Manage and deploy Firebase Security Rules

Firebase provides you with several tools to manage your Rules, each one useful in particular cases, and each one using the same backend Firebase Security Rules management API.

No matter which tool is used to invoke it, the management API:

  • Ingests a Rules source: a set of rules, typically a code file containing Firebase Security Rules statements.
  • Stores ingested source as an immutable ruleset.
  • Tracks deployment of each ruleset in a release. Firebase Security Rules-enabled services lookup the release for a project to evaluate each request for a secured resource.
  • Provides the capability to run syntactic and semantic tests of a ruleset.

Use the Firebase CLI

With the Firebase CLI, you can upload local sources and deploy releases.
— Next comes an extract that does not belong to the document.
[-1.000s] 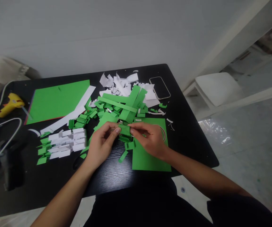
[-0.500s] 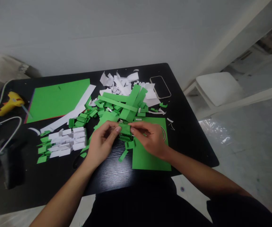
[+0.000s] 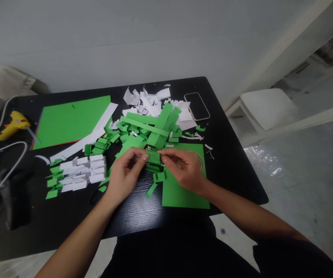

The CLI's Firebase Local Emulator Suite lets you perform full local testing of sources.

Using the CLI allows you to keep your rules under version control with your application code and deploy rules as part of your existing deployment process.

Generate a configuration file

When you configure your Firebase project using the Firebase CLI, you create a .rules configuration file in your project directory. Use the following command to start configuring your Firebase project:

Cloud Firestore

// Set up Firestore in your project directory, creates a .rules file
firebase init firestore

Realtime Database

// Set up Realtime Database in your project directory, creates a .rules file
firebase init database

Cloud Storage

// Set up Storage in your project directory, creates a .rules file
firebase init storage

Edit and update your rules

Edit your rules source directly in the .rules configuration file.

Make sure that any edits you make in the Firebase CLI are reflected in the Firebase console, or that you consistently make updates using either the Firebase console or the Firebase CLI. Otherwise, you might overwrite any updates made in the Firebase console.

Test your updates

The Local Emulator Suite provides emulators for all Security Rules-enabled products. The Security Rules engine for each emulator performs both syntactic and semantic evaluation of rules, thus exceeding the syntactic testing the Security Rules management API offers.

If you're working with the CLI, the Suite is an excellent tool for Firebase Security Rules testing. Use the Local Emulator Suite to test your updates locally and confirm that your app's Rules exhibit the behavior you want.

Deploy your updates

Once you've updated and tested your Rules, deploy the sources to production.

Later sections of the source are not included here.